| Work request |
Only the count should appear in your answer: how many lines of the data below contain the word "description"?

Records contained in a dataset:
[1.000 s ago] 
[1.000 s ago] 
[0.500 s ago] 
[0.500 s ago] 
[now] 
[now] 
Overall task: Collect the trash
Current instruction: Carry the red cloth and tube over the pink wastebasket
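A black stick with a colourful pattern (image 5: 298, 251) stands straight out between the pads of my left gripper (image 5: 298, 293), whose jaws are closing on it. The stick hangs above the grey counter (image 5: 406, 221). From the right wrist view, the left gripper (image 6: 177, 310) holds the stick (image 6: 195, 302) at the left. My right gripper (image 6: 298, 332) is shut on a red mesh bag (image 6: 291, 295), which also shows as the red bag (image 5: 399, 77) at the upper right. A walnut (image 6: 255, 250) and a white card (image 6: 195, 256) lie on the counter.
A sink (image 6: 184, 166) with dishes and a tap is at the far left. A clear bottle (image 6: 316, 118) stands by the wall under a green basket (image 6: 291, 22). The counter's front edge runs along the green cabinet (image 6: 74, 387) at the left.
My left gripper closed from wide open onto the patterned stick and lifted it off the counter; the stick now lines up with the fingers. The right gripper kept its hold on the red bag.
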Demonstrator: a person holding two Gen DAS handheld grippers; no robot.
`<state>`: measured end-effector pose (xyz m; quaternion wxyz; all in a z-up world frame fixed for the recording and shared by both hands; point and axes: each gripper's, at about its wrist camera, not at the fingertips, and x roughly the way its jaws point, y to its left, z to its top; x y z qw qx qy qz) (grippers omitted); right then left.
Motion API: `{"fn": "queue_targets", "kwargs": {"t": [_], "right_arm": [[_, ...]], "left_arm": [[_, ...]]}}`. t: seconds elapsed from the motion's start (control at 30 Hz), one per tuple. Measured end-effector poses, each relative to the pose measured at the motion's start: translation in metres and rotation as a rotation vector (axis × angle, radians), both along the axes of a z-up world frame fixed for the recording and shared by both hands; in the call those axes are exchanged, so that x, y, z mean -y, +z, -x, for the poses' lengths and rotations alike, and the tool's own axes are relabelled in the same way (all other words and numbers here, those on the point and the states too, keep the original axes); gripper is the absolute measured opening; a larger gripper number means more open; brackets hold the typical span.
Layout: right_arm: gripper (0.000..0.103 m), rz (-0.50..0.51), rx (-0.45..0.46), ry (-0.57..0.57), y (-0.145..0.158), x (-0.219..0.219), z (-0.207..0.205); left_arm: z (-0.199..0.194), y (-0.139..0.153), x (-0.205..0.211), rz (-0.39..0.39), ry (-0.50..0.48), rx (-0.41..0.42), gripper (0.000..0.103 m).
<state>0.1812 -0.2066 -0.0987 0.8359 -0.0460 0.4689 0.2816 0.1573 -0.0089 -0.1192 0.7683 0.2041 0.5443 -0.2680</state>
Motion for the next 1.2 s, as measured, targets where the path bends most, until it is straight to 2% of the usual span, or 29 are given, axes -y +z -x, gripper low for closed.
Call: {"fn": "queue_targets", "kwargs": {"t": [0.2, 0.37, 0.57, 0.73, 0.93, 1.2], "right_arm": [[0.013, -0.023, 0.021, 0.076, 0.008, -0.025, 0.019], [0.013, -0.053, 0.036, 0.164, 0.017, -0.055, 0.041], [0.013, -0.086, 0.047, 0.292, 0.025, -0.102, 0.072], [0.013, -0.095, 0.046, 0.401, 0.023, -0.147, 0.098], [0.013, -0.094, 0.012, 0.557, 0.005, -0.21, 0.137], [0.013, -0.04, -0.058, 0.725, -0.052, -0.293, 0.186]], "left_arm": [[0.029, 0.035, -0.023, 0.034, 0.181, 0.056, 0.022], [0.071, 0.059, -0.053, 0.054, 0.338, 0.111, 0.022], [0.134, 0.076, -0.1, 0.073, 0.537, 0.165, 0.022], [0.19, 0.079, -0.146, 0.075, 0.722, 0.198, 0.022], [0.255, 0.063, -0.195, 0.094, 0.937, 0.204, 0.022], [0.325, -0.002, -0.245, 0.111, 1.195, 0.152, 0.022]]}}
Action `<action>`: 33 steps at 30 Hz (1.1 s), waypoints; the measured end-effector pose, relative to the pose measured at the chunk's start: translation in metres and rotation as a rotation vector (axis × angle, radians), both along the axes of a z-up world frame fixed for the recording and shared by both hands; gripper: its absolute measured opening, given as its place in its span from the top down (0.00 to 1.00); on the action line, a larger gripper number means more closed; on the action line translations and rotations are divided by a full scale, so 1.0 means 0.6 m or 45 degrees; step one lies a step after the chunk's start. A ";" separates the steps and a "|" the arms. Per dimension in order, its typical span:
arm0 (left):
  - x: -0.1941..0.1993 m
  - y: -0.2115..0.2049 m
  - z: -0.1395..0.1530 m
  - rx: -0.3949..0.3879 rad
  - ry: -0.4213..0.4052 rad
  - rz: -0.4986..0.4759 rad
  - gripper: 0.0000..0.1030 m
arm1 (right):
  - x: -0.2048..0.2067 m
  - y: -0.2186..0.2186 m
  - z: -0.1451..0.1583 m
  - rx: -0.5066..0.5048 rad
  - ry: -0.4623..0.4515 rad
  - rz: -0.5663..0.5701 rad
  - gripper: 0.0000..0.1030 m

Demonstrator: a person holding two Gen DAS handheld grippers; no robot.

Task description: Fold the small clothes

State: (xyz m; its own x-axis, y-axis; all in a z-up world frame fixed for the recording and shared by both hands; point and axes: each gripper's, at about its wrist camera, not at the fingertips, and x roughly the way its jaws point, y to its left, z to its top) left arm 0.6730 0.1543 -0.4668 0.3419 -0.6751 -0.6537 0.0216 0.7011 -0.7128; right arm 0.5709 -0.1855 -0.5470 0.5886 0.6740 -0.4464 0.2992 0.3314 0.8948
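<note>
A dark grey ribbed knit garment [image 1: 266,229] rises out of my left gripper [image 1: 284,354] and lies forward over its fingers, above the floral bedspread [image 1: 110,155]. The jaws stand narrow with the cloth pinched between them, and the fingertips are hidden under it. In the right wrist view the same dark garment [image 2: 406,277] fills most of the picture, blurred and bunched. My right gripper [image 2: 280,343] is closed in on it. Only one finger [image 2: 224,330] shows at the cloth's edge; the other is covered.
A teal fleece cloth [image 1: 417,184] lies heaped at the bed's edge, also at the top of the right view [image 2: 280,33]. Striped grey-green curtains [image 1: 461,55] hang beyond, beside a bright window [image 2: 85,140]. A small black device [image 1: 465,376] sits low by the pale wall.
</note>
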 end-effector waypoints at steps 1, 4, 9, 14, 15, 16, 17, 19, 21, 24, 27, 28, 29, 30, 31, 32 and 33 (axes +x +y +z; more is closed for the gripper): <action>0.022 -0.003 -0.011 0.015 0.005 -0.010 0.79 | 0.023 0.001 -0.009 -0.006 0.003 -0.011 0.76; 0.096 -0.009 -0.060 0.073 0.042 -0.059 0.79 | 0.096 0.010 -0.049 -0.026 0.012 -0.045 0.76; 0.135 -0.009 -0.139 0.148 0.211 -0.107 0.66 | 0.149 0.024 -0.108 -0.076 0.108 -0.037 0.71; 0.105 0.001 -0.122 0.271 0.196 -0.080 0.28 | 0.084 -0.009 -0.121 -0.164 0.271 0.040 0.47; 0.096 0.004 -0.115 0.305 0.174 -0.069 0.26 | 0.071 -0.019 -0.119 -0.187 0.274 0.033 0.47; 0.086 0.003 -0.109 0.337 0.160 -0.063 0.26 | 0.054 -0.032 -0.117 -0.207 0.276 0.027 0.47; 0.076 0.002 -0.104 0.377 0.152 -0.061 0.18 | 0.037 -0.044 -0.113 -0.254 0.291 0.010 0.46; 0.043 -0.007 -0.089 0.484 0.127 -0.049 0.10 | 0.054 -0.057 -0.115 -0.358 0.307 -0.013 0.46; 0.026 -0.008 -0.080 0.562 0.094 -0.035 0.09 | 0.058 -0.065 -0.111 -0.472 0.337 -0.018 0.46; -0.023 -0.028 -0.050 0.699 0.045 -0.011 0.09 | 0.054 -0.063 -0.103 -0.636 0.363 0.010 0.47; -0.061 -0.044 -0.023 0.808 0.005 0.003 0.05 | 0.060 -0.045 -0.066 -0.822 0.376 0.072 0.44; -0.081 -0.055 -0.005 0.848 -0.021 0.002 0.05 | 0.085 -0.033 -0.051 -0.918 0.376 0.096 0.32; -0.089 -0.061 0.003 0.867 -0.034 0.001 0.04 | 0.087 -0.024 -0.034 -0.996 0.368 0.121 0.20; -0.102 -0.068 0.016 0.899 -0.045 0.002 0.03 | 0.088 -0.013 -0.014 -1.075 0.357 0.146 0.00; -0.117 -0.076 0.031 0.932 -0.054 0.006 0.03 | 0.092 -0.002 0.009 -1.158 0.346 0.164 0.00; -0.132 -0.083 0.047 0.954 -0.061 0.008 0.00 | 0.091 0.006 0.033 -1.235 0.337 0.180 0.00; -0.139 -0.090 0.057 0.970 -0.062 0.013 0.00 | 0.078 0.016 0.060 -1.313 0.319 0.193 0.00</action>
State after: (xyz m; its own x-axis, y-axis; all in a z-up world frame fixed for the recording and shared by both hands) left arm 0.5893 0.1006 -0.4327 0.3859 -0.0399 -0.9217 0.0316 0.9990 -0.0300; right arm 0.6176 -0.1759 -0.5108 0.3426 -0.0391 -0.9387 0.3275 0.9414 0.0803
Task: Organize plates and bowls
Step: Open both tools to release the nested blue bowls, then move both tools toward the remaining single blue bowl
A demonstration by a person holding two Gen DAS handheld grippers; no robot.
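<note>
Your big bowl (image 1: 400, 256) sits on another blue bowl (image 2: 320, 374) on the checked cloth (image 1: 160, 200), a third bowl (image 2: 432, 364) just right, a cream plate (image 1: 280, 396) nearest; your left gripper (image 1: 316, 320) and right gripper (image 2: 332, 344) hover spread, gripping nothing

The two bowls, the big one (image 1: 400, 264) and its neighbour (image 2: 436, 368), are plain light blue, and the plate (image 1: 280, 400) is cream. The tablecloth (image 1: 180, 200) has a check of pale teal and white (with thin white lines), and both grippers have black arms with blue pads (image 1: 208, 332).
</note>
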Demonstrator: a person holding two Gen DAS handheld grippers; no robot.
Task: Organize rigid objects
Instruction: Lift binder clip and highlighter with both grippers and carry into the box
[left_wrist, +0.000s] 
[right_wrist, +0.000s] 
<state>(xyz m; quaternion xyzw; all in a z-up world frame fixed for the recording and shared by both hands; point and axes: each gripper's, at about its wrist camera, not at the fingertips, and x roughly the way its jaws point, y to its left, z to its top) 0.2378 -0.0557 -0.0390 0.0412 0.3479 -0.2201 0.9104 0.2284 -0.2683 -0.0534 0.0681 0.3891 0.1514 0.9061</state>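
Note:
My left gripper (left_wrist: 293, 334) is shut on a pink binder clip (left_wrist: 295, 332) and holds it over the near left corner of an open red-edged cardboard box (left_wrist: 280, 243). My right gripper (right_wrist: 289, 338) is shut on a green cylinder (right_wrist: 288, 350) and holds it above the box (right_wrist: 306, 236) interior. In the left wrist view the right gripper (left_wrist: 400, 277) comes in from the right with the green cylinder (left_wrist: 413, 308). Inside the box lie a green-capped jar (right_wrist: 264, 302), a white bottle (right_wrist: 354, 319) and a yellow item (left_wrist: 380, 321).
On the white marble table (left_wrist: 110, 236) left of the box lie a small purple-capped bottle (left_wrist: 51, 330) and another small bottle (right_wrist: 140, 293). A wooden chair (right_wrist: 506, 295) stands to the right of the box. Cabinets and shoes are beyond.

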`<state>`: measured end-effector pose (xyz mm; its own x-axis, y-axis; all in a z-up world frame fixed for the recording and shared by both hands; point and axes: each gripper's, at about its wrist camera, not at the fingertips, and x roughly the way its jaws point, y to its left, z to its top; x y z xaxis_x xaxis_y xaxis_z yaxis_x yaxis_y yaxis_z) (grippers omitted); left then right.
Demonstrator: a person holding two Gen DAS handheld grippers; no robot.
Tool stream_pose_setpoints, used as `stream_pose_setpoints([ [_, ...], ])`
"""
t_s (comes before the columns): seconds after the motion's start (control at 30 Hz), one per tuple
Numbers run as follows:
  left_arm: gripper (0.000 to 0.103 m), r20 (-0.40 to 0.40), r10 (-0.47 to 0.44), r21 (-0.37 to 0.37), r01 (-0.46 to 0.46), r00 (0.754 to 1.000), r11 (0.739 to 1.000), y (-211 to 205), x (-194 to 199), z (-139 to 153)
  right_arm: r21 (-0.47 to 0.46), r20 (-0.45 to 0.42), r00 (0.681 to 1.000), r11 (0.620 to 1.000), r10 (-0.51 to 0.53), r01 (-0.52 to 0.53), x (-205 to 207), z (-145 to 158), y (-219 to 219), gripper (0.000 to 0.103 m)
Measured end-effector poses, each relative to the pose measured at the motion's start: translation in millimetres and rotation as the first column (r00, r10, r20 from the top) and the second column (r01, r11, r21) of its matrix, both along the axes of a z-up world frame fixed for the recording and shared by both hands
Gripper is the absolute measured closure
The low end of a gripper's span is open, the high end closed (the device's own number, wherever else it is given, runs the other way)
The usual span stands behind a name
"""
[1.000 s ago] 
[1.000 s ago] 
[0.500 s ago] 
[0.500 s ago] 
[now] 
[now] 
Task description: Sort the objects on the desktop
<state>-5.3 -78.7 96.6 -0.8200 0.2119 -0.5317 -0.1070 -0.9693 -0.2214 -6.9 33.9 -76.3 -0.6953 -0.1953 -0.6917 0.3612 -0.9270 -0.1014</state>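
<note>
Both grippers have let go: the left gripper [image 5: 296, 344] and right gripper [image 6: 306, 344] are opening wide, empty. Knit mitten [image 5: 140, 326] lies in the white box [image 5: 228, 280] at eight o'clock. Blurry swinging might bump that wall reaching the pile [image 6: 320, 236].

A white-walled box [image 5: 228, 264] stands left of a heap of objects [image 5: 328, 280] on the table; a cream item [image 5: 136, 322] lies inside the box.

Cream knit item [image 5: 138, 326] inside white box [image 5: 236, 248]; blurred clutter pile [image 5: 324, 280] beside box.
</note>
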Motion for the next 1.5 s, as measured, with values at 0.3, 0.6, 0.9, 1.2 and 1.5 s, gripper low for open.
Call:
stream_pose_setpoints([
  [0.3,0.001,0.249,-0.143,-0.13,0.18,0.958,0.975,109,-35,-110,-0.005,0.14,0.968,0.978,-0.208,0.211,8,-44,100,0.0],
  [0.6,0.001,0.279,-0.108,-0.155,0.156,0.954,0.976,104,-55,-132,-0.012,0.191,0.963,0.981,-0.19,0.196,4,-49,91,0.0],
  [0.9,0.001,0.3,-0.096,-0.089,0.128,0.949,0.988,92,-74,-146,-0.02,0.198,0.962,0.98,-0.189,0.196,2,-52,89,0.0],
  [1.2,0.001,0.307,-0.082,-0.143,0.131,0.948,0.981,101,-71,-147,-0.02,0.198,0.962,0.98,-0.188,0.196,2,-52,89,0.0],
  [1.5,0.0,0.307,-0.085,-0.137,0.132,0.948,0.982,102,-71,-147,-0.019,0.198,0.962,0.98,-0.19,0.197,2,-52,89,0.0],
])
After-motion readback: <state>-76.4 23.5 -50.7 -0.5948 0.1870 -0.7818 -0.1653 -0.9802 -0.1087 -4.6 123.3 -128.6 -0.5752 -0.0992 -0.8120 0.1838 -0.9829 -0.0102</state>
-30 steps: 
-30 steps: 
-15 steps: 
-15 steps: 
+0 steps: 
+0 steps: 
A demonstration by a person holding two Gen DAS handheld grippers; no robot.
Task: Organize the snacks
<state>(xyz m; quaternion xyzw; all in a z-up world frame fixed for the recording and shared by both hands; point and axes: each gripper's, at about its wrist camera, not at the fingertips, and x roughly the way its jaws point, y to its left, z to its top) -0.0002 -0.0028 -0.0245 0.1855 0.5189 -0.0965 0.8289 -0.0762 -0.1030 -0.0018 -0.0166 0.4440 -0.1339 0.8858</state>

| Expected answer |
2